» Aim of the exercise: Every line below that holds "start" must be copied.

» Information supplied:
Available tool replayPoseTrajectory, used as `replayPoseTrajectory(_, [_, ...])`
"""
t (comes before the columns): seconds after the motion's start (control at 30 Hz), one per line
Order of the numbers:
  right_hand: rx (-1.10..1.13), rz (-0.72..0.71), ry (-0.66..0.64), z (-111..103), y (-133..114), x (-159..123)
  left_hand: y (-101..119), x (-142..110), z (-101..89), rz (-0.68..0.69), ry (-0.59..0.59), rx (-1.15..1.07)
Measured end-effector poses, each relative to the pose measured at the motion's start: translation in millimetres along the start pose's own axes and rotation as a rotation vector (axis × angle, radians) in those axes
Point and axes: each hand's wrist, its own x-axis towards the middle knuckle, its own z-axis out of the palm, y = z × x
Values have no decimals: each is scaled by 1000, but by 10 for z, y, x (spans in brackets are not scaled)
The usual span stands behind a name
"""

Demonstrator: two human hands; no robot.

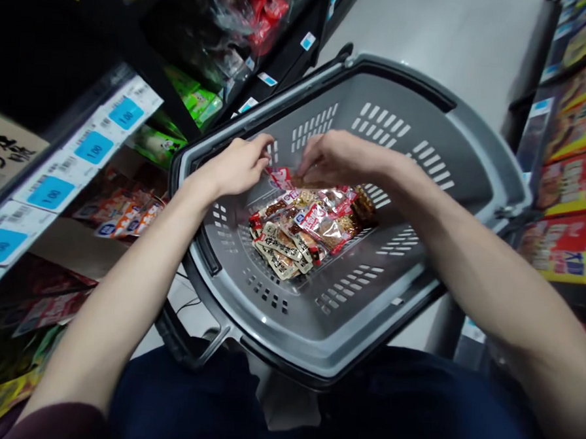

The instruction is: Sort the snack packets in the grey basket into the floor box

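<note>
A large grey plastic basket (469,140) stands in front of me, with a pile of small snack packets (322,222) on its floor. Some packets are red and clear; cream packets with dark lettering (280,248) lie nearest to me. My left hand (241,166) reaches over the left rim, fingers bent and a little apart, beside the end of a red packet (279,177). Inside the basket, my right hand (333,157) has its fingers curled down around that packet's other end. Its fingertips are partly hidden by the hand itself.
Shelf edges with blue price tags (94,147) run close on the left, above orange-and-white packets (130,217) and green bags (200,106). Red and yellow bags (577,185) fill the right-hand shelves. Grey floor (431,27) shows beyond the basket.
</note>
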Motion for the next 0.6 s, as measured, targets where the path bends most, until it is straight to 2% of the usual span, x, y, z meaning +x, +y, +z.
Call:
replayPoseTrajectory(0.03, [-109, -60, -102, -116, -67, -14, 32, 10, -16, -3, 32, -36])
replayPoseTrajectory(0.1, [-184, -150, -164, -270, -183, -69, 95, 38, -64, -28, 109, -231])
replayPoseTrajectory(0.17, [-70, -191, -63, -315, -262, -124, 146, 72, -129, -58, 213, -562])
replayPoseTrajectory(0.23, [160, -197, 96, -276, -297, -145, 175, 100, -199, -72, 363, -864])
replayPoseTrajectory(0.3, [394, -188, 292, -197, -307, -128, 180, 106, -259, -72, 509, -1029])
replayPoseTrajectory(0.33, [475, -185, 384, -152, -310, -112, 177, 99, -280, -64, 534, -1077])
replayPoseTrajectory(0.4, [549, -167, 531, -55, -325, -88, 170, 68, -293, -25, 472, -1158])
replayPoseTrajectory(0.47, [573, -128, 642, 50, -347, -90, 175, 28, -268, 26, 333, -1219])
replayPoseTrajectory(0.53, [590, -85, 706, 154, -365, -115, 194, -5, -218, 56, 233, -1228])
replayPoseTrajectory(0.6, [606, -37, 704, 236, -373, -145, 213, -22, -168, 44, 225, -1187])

» Answer to this problem:
t (comes before the columns): seconds after the motion's start (control at 30 Hz), one per line
Measured end-effector poses, each relative to the pose measured at the motion's start: translation in millimetres along the start pose's own axes and rotation as a rotation vector (axis × angle, radians) in those axes

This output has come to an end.